A double-blind, placebo-controlled, single ascending-dose study of remyelinating antibody rHIgM22 in people with multiple sclerosis

Andrew Eisen  1 Benjamin M Greenberg  2 James D Bowen  3 Douglas L Arnold  4   5 Anthony O Caggiano  1
Affiliations

A double-blind, placebo-controlled, single ascending-dose study of remyelinating antibody rHIgM22 in people with multiple sclerosis

Andrew Eisen et al. Mult Scler J Exp Transl Clin. .

Abstract

Objective: The objective of this paper is to assess, in individuals with clinically stable multiple sclerosis (MS), the safety, tolerability, pharmacokinetics (PK) and exploratory pharmacodynamics of the monoclonal recombinant human antibody IgM22 (rHIgM22).

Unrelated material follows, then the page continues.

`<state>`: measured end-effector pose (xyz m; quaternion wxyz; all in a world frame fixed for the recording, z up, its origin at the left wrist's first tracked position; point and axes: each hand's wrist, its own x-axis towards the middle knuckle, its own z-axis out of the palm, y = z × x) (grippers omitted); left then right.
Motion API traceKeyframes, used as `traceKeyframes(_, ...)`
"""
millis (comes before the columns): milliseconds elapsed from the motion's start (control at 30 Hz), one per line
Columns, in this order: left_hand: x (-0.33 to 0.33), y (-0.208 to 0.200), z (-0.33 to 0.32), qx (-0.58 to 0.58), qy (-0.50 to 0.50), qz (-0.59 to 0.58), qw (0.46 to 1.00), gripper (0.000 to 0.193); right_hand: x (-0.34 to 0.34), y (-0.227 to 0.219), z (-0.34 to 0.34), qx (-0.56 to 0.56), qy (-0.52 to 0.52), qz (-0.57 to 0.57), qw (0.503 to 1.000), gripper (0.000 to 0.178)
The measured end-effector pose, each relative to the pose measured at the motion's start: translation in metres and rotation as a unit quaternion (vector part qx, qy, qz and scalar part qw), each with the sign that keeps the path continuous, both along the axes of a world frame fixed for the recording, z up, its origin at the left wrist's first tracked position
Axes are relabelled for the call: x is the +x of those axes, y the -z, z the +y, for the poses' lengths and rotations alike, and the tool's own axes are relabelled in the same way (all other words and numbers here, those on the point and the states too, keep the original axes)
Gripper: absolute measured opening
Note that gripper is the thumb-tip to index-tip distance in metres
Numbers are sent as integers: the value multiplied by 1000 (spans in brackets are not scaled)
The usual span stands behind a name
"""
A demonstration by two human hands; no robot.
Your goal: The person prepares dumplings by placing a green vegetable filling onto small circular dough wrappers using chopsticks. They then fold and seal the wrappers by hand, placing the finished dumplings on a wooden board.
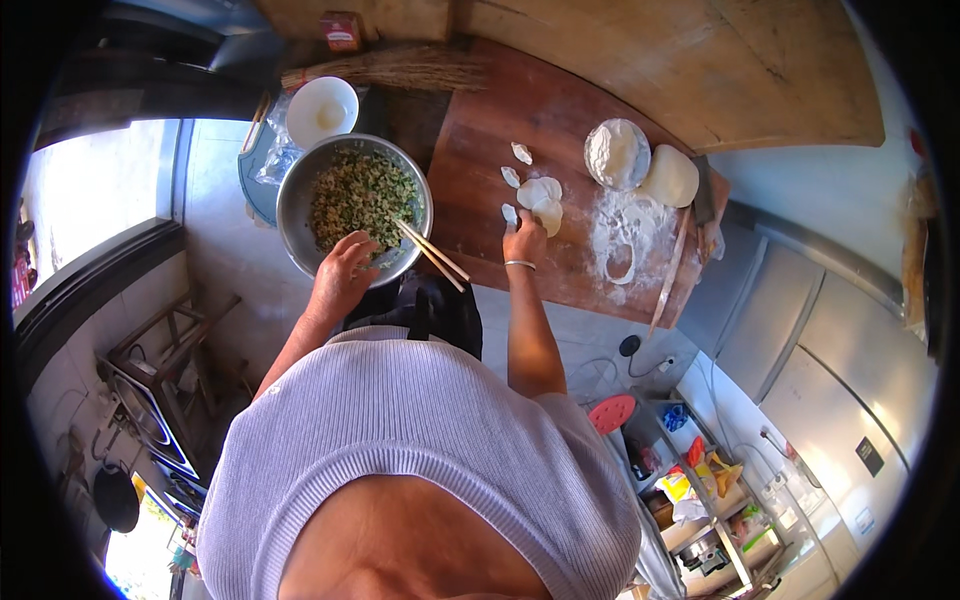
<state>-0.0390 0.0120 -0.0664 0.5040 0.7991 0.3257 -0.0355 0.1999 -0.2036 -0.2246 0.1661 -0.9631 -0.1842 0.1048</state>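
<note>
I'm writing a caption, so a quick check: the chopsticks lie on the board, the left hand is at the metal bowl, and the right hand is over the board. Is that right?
Not quite: the chopsticks lean across the rim of the metal bowl, not on the board, as the head view shows.

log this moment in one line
left hand: at metal bowl | right hand: at dough wrappers | chopsticks: tips in filling
</note>
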Motion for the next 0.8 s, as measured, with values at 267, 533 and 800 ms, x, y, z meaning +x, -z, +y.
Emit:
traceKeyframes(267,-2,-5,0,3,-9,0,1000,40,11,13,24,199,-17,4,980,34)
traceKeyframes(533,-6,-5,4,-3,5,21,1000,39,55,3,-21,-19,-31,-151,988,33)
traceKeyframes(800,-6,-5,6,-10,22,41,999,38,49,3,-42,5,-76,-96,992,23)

Methods: Seventy-two adults with stable MS were enrolled in a double-blind, randomized, placebo-controlled, single ascending-dose, Phase 1 trial examining rHIgM22 from 0.025 to 2.0 mg/kg. Assessments included MRI, MR spectroscopy, plasma PK, and changes in clinical status, laboratory values and adverse events for three months. The final cohort had additional clinical, ophthalmologic, CSF collection and exploratory biomarker evaluations. Participants were monitored for six months.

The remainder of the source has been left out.